**TASK DIRECTIONS:**
Your answer should be a faithful copy of the entire listing.

##### EXTRACTED RECORDS

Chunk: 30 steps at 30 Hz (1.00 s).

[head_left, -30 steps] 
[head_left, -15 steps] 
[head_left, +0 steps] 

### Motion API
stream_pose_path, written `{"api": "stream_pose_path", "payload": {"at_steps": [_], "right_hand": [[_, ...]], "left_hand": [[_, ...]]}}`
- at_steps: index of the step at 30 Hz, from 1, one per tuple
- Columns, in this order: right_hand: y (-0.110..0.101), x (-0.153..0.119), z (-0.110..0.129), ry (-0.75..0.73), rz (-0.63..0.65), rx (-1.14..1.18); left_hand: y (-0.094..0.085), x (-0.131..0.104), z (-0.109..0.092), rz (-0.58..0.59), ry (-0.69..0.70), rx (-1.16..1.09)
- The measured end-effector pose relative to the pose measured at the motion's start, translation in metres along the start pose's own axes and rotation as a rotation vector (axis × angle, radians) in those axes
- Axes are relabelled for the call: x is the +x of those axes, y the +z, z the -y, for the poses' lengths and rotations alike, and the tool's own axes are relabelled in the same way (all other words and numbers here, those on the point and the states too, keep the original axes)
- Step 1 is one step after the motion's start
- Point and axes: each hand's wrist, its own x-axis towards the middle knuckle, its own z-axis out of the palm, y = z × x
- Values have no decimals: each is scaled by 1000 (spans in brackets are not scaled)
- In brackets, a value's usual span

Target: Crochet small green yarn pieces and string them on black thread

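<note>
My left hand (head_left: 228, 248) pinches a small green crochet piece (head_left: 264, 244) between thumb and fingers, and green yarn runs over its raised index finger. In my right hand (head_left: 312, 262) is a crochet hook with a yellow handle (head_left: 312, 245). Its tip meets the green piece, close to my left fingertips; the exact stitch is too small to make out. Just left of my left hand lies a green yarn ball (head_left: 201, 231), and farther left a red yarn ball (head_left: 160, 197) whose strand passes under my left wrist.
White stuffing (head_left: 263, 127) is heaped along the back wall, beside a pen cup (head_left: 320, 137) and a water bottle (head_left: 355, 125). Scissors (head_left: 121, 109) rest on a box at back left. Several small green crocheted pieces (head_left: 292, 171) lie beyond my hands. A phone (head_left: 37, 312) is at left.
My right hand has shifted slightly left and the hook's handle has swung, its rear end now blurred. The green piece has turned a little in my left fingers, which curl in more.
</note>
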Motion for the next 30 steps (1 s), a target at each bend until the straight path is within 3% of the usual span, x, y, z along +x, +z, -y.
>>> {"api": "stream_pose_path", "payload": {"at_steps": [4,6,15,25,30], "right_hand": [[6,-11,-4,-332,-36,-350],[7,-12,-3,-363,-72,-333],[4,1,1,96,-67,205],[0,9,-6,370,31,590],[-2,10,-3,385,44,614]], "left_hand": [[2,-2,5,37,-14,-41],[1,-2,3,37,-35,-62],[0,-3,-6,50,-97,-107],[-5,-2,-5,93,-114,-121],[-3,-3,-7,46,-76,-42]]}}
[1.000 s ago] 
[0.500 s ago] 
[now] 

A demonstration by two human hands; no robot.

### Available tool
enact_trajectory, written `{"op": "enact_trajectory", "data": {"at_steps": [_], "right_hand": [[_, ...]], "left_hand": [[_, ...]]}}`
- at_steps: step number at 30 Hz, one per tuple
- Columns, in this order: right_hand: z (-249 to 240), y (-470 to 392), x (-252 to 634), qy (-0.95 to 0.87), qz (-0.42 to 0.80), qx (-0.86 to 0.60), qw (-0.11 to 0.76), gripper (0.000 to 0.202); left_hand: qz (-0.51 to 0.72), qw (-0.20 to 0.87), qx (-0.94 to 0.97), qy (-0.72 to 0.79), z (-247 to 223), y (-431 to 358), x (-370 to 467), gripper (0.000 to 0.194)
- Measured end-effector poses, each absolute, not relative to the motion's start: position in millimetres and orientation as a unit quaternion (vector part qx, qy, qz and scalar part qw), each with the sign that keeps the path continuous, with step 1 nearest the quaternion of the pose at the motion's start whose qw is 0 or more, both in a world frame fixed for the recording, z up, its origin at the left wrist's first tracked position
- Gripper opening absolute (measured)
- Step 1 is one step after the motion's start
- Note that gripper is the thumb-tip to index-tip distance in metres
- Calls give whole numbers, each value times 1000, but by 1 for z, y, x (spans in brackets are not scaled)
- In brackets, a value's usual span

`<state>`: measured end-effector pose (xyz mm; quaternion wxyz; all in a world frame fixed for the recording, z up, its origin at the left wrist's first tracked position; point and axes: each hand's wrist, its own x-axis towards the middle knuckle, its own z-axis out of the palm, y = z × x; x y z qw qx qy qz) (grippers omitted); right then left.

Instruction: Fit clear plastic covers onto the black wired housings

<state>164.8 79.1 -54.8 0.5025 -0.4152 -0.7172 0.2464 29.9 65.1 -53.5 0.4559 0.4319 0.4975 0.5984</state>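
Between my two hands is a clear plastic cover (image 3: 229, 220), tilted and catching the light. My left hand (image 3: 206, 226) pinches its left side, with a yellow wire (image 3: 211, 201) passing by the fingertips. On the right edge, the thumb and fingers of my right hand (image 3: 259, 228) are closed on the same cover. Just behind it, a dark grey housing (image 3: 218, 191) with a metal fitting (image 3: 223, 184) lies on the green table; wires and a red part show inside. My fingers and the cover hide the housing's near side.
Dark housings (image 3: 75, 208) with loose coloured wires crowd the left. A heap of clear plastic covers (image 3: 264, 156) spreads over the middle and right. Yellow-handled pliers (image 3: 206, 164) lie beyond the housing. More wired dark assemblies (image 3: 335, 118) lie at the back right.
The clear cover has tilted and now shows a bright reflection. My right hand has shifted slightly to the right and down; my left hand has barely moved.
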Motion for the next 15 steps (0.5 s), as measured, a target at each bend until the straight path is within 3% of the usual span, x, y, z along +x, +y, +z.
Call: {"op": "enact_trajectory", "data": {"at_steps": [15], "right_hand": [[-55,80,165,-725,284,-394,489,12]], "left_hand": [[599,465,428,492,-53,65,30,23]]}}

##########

**ANSWER TO THE PROBLEM:**
Chunk: 30 steps at 30 Hz (1.00 s).

[head_left, -30 steps] 
[head_left, -15 steps] 
[head_left, +0 steps] 

### Motion API
stream_pose_path, written `{"api": "stream_pose_path", "payload": {"at_steps": [_], "right_hand": [[_, ...]], "left_hand": [[_, ...]]}}`
- at_steps: index of the step at 30 Hz, from 1, one per tuple
- Columns, in this order: right_hand: y (-0.110..0.101), x (-0.153..0.119), z (-0.110..0.129), ry (-0.75..0.73), rz (-0.63..0.65), rx (-1.14..1.18); left_hand: y (-0.094..0.085), x (-0.131..0.104), z (-0.109..0.092), rz (-0.58..0.59), ry (-0.69..0.70), rx (-1.16..1.09)
- The measured end-effector pose relative to the pose measured at the motion's start, translation in metres along the start pose's own axes and rotation as a rotation vector (axis × angle, radians) in those axes
- Axes are relabelled for the call: x is the +x of those axes, y the +z, z the -y, for the poses' lengths and rotations alike, and the tool's own axes are relabelled in the same way (all other words and numbers here, those on the point and the states too, keep the original axes)
- Step 1 is one step after the motion's start
- Point and axes: each hand's wrist, its own x-axis towards the middle knuckle, its own z-axis out of the palm, y = z × x
- Values have no decimals: each is scaled by 1000 (spans in brackets are not scaled)
- In brackets, a value's usual span

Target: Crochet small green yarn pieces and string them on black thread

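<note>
My left hand (head_left: 228, 248) pinches a small green crochet piece (head_left: 264, 244) between thumb and fingers, and green yarn runs over its raised index finger. In my right hand (head_left: 312, 262) is a crochet hook with a yellow handle (head_left: 312, 245). Its tip meets the green piece, close to my left fingertips; the exact stitch is too small to make out. Just left of my left hand lies a green yarn ball (head_left: 201, 231), and farther left a red yarn ball (head_left: 160, 197) whose strand passes under my left wrist.
White stuffing (head_left: 263, 127) is heaped along the back wall, beside a pen cup (head_left: 320, 137) and a water bottle (head_left: 355, 125). Scissors (head_left: 121, 109) rest on a box at back left. Several small green crocheted pieces (head_left: 292, 171) lie beyond my hands. A phone (head_left: 37, 312) is at left.
My right hand has shifted slightly left and the hook's handle has swung, its rear end now blurred. The green piece has turned a little in my left fingers, which curl in more.
</note>
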Motion for the next 30 steps (1 s), a target at each bend until the straight path is within 3% of the usual span, x, y, z along +x, +z, -y.
>>> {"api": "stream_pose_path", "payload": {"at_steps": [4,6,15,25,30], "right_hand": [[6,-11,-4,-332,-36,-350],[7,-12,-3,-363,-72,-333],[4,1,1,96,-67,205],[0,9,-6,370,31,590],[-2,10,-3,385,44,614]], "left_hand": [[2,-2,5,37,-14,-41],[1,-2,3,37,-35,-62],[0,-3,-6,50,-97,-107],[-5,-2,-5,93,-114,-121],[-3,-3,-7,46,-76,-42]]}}
[1.000 s ago] 
[0.500 s ago] 
[now] 

A demonstration by two human hands; no robot.

### Available tool
enact_trajectory, written `{"op": "enact_trajectory", "data": {"at_steps": [_], "right_hand": [[_, ...]], "left_hand": [[_, ...]]}}`
- at_steps: step number at 30 Hz, one per tuple
- Columns, in this order: right_hand: z (-249 to 240), y (-470 to 392), x (-252 to 634), qy (-0.95 to 0.87), qz (-0.42 to 0.80), qx (-0.86 to 0.60), qw (-0.11 to 0.76), gripper (0.000 to 0.202); left_hand: qz (-0.51 to 0.72), qw (-0.20 to 0.87), qx (-0.94 to 0.97), qy (-0.72 to 0.79), z (-247 to 223), y (-431 to 358), x (-370 to 467), gripper (0.000 to 0.194)
- Measured end-effector poses, each absolute, not relative to the motion's start: position in millimetres and orientation as a unit quaternion (vector part qx, qy, qz and scalar part qw), each with the sign that keeps the path continuous, with step 1 nearest the quaternion of the pose at the motion's start whose qw is 0 or more, both in a world frame fixed for the recording, z up, its origin at the left wrist's first tracked position
- Gripper opening absolute (measured)
- Step 1 is one step after the motion's start
- Note that gripper is the thumb-tip to index-tip distance in metres
- Calls give whole numbers, each value times 1000, but by 1 for z, y, x (spans in brackets are not scaled)
- In brackets, a value's usual span

`<state>`: measured end-effector pose (xyz mm; quaternion wxyz; all in a world frame fixed for the recording, z up, its origin at the left wrist's first tracked position; point and axes: each hand's wrist, its own x-axis towards the middle knuckle, its own z-axis out of the palm, y = z × x; x y z qw qx qy qz) (grippers omitted); right then left.

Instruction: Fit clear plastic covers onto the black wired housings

<state>164.8 79.1 -54.8 0.5025 -0.4152 -0.7172 0.2464 29.9 65.1 -53.5 0.4559 0.4319 0.4975 0.5984</state>
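Between my two hands is a clear plastic cover (image 3: 229, 220), tilted and catching the light. My left hand (image 3: 206, 226) pinches its left side, with a yellow wire (image 3: 211, 201) passing by the fingertips. On the right edge, the thumb and fingers of my right hand (image 3: 259, 228) are closed on the same cover. Just behind it, a dark grey housing (image 3: 218, 191) with a metal fitting (image 3: 223, 184) lies on the green table; wires and a red part show inside. My fingers and the cover hide the housing's near side.
Dark housings (image 3: 75, 208) with loose coloured wires crowd the left. A heap of clear plastic covers (image 3: 264, 156) spreads over the middle and right. Yellow-handled pliers (image 3: 206, 164) lie beyond the housing. More wired dark assemblies (image 3: 335, 118) lie at the back right.
The clear cover has tilted and now shows a bright reflection. My right hand has shifted slightly to the right and down; my left hand has barely moved.
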Motion for the next 15 steps (0.5 s), as measured, a target at each bend until the straight path is within 3% of the usual span, x, y, z along +x, +y, +z.
Call: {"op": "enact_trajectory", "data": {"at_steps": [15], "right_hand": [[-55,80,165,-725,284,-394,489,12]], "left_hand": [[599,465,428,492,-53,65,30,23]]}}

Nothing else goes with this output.